Özgür-Der olarak tartışılmaya başlandığı andan itibaren F tipi cezaevleri uygulamasına karşı elimizden geldiğince kamuoyunu ve bilhassa da daha doğrudan hitap ettiğimiz İslami kesimi duyarlı kılmaya çalıştık. Bu doğrultuda çeşitli etkinlikler gerçekleştirdik. Hemen her vesileyle, farklı bir bağlamı olduğu düşünülen konularla irtibatlandırmak suretiyle de olsa Türkiye'nin yakıcı bir gündemi olduğuna inandığımız tecrit zulmünü gündeme taşımaya çalıştık. Ne var ki, sorunun büyüklüğü ve yakıcılığı karşısında yaptıklarımızın yetersiz ve cılız kaldığının farkındayız. Bununla birlikte gerek kendi imkansızlık ve yetersizliklerimiz; daha belirleyici olarak da yukarıda sayılan objektif koşullar nedeniyle bu sorunun gerektiği ölçüde gündemleştirilmesi ve daha önemlisi de tavırlaştırılması mümkün olmamıştır.

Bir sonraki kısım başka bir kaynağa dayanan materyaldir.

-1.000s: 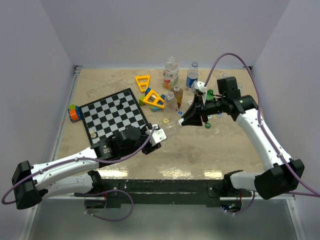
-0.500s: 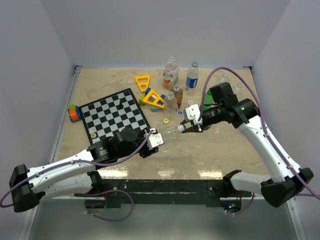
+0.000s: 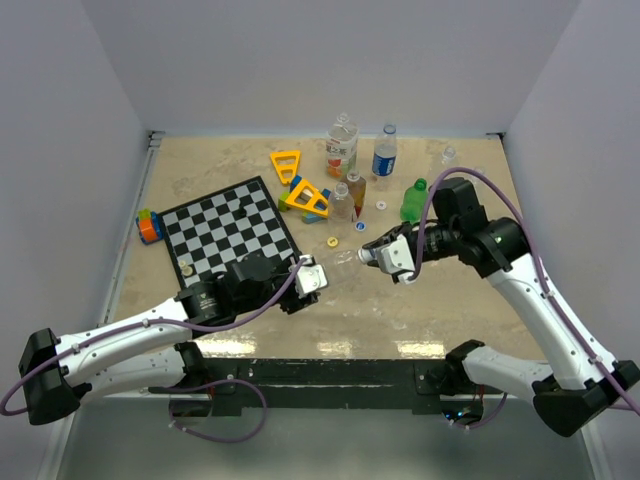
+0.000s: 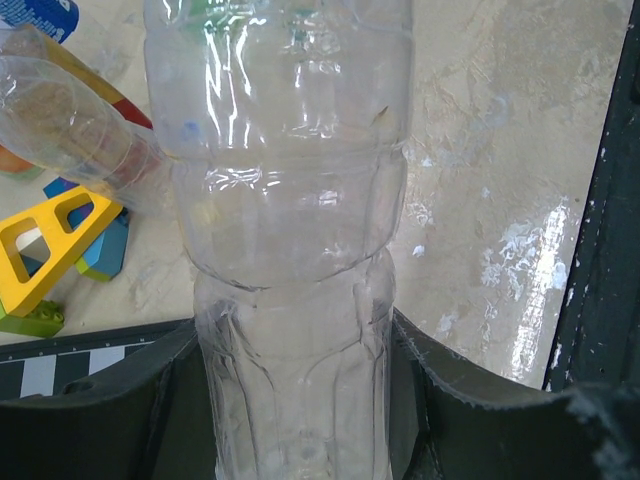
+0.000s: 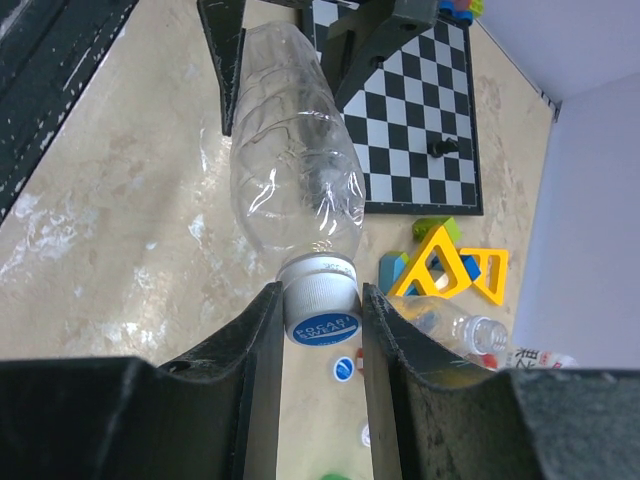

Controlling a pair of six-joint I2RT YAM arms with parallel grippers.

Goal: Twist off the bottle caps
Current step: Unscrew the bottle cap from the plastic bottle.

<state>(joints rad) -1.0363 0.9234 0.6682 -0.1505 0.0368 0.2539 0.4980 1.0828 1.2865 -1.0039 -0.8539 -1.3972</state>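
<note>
Horizontal above the surface (image 3: 440,300), between arms: clear bottle (image 4: 290,200), body grasped by left fingers (image 4: 110,390); right fingers (image 5: 250,350) clenched on its white cap (image 5: 320,300). Hold body firm, twist cap about bottle axis, don't pull until threads release.

Furniture: one table (image 3: 455,300), its top beige with pale marbled veining and a slight sheen.
Far side: back wall (image 3: 320,60), plain pale lavender-white, rising from the table's far edge.
Left side: left wall (image 3: 60,150), same plain finish, standing along the left edge.
Right side: right wall (image 3: 585,120), same finish, standing along the right edge.
Left edge: a thin pale strip (image 3: 133,220) runs between the tabletop and the wall.
Near edge: a dark rail (image 3: 330,372) spans it.
Below near edge: a grey surface (image 3: 330,450), featureless.
Light: bright and even, shadows soft; white glare (image 3: 420,348) in patches along the near edge.
</note>
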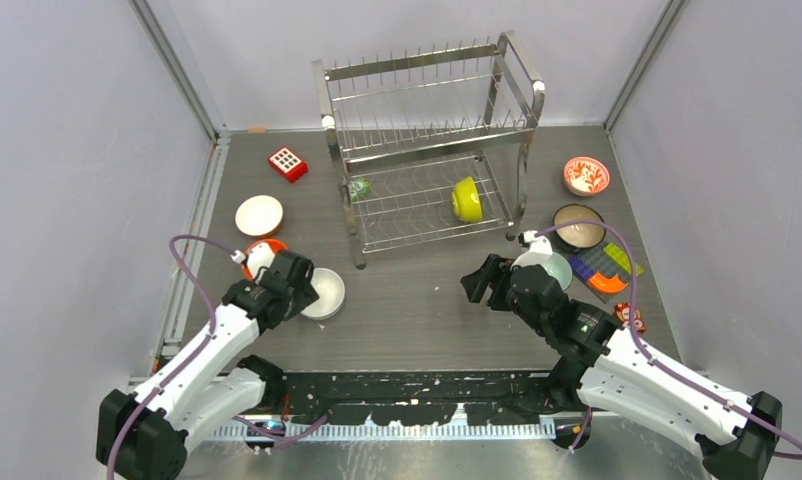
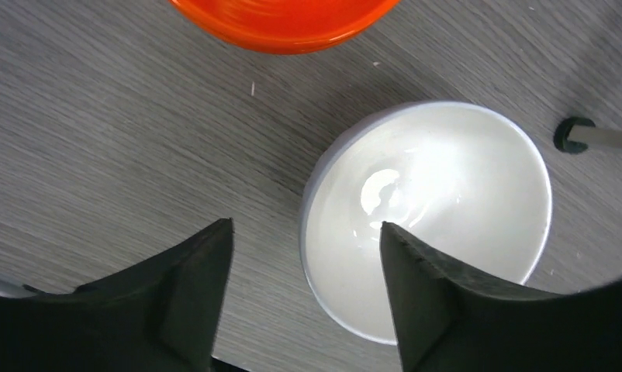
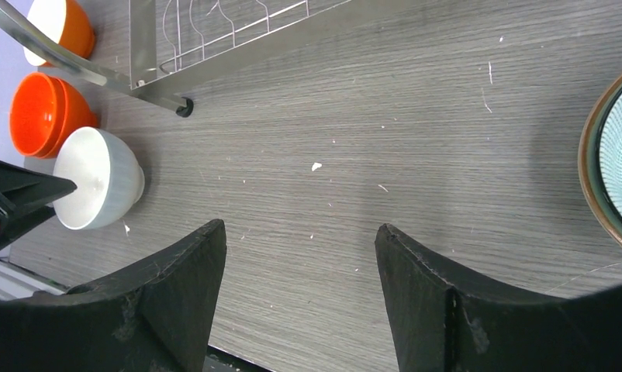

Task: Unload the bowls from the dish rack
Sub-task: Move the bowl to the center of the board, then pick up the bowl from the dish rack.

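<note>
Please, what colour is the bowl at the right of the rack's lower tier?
Bowl: lime-yellow, clearest in top external view.

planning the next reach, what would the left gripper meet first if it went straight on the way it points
The white bowl, most likely: the left gripper points down at it, open, one finger over the bowl's inside and the other over table beside its rim. How high it hangs is unclear.
</note>
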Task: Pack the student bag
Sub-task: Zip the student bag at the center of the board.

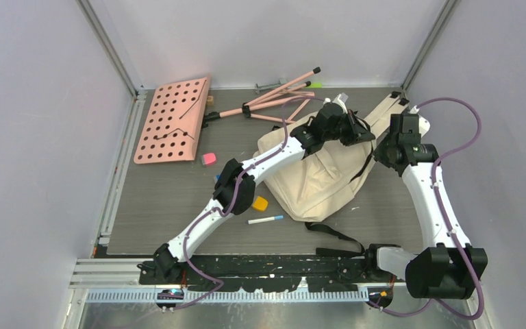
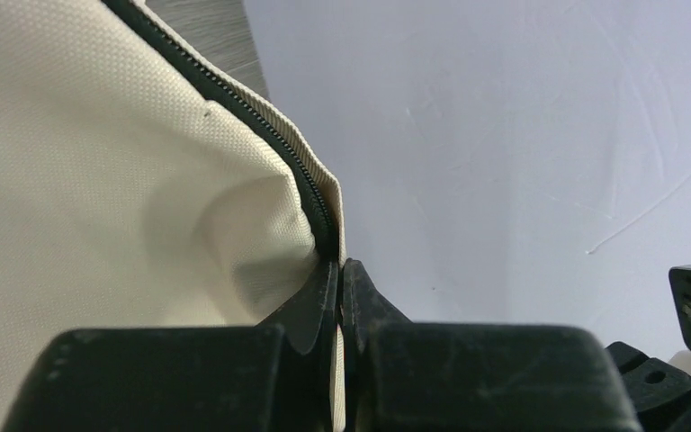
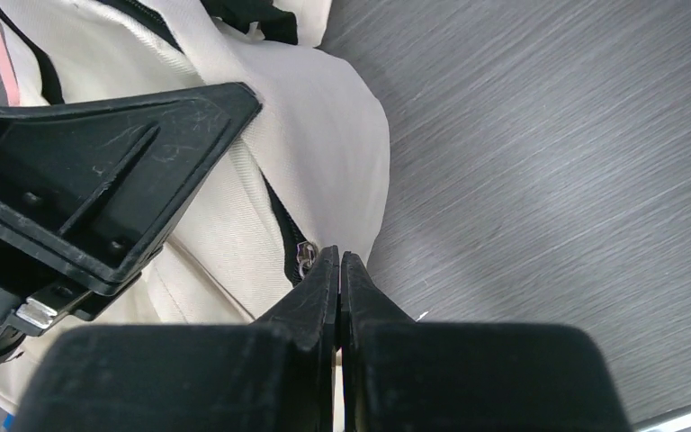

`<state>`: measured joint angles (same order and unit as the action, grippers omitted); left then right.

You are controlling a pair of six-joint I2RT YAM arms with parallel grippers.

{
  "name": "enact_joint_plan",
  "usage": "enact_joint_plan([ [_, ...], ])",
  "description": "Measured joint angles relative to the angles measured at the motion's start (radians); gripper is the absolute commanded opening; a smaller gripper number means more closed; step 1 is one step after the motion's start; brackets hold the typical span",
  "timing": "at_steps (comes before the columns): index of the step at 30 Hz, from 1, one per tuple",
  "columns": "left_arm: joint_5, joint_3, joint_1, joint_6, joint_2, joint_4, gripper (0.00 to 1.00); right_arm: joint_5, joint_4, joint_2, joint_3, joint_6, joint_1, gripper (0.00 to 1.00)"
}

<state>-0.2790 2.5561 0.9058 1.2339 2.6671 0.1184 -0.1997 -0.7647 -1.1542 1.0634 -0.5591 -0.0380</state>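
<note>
The student bag point(image 1: 315, 179), cream cloth with black zippers and straps, lies slumped in the middle of the table. My left gripper point(image 1: 357, 130) reaches over its far upper edge. In the left wrist view the left gripper point(image 2: 340, 266) is shut on the bag's cream edge point(image 2: 126, 180) beside the black zipper point(image 2: 261, 117). My right gripper point(image 1: 378, 147) is at the bag's right side. In the right wrist view the right gripper point(image 3: 338, 257) is shut at the bag's point(image 3: 324, 126) edge with a thin cream strip between the jaws. A metal zipper slider point(image 3: 305, 257) sits just left of the tips.
A pink perforated board point(image 1: 172, 120) and pink folding legs point(image 1: 274, 100) lie at the back left. A pink eraser point(image 1: 208, 159), a yellow piece point(image 1: 260, 203) and a white marker point(image 1: 266, 220) lie left of the bag. A black strap point(image 1: 334, 237) trails toward the near edge.
</note>
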Motion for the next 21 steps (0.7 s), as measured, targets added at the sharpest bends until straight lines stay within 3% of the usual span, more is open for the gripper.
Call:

Ne yazık ki, toplumsal muhalefeti, daha da acısı bu ülke insanında adalet duygusunu bir hayli gerileten bir olguyla, bir F Tipi Türkiye manzarası ile karşı karşıyayız. Buna karşı direnen, direnmenin gerekliliğine inanan herkes şartları, yapılanları ve yapılabilecekleri bir kere daha gözden geçirmek ve mümkün olan her araç ve yöntemle "toplumsal muhalefetsizliğimiz"i aşmak için çabalarını birleştirmek zorundadır. Öncelikle soruna duyarlı kesimlerin, grupların yada bireylerin bir araya gelip, hem kendi özellerinden, hem genel perspektiften yaşanan süreci, dayatmalardan ve "nasıl algılanır?" endişelerinden uzak biçimde açık yüreklilikle tartışabilecekleri, kendi deneyim ve birikimlerini aktarabilecekleri uygun zeminler oluşturmalarının gerekliliği açıktır. Bu zeminin tecride karşı mücadele açısından yararlı sonuçlar doğuracağına inanıyoruz.